Could you find a local owner? Maybe. But the list is not long, and certainly shorter than when the price for the team was $40 million.
The priority, Whitecaps CEO Axel Schuster insists, is to find an owner who will keep the team in Vancouver. There are lots of things to commend the team remaining in Vancouver: a strong history of soccer, they were top-10 in average attendance in MLS in 2024, even without the Lionel Messi-less Inter Miami fixture, a new lease being negotiated at B.C. Place that he insists will present better revenue splits for the Whitecaps, and the fact the city is hosting the 2026 FIFA World Cup.
Schuster is confident that the club — with the help of Goldman Sachs that’s hired to lead a global search for a new owner — will find someone who wants to keep the team in Vancouver.
“In general, I have a strong belief that we can create a great pitch, that we have a lot of good arguments, and a lot of good things to say about this club, and that you will find somebody in Canada who wants to be connected with soccer,” he said.
That’s all fine and good, but Vancouver sports fans are understandably wary of their professional teams getting owners from afar who come in saying nice things and then take the team away within a year. Schuster acknowledged the bitter legacy left behind by Michael Heisley’s dishonest purchase of the Vancouver Grizzlies, while countering with another truth about the modern NBA.

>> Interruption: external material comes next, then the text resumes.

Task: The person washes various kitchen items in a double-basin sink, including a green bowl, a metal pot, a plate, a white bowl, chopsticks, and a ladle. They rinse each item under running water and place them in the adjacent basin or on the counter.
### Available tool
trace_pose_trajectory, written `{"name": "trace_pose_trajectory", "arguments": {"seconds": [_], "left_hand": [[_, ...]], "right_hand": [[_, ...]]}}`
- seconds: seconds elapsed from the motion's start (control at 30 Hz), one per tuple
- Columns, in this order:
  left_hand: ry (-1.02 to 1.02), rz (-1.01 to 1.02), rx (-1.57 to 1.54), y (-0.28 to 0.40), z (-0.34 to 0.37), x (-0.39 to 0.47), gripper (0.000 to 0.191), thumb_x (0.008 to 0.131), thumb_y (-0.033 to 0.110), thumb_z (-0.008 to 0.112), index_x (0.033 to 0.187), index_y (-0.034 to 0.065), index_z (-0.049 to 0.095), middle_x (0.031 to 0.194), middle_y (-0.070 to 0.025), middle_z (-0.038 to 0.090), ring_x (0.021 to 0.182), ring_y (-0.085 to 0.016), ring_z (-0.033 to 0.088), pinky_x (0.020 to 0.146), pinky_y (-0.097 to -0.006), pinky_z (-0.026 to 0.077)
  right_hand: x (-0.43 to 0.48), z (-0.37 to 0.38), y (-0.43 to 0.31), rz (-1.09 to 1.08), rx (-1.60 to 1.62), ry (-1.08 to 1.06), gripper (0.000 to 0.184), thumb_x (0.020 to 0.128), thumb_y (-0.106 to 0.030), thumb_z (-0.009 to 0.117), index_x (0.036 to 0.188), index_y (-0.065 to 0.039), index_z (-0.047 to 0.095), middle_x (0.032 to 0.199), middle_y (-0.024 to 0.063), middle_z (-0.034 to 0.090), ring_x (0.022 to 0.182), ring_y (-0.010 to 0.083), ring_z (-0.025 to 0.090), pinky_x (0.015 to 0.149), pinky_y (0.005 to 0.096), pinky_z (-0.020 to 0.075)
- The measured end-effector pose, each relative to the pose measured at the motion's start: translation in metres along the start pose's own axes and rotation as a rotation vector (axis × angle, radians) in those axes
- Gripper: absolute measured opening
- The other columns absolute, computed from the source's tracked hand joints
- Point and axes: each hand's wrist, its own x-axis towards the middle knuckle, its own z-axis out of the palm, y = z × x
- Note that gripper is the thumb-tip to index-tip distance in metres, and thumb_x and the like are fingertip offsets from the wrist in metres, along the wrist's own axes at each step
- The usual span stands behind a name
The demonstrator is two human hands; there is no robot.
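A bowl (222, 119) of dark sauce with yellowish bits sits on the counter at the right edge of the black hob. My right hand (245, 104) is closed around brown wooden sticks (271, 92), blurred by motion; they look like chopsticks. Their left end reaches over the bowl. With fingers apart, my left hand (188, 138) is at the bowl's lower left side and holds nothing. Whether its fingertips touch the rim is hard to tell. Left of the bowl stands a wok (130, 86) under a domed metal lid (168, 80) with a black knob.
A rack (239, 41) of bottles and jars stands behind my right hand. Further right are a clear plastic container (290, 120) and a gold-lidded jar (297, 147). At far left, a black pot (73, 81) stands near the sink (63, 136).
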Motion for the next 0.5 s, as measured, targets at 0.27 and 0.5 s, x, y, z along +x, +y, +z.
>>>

“Everyone thinks that was the biggest mistake, and that they even think about bringing the team back,” he noted.
Being in Vancouver for the 2026 season has plenty of appeal even if the team won’t be in the stadium for a long stretch due to the needs of FIFA. Still, it will be a good year to be a professional soccer team here.
It’s the years after that will matter.
Will the Whitecaps stay? It’s hard to figure either way. And that’s a hard truth to swallow.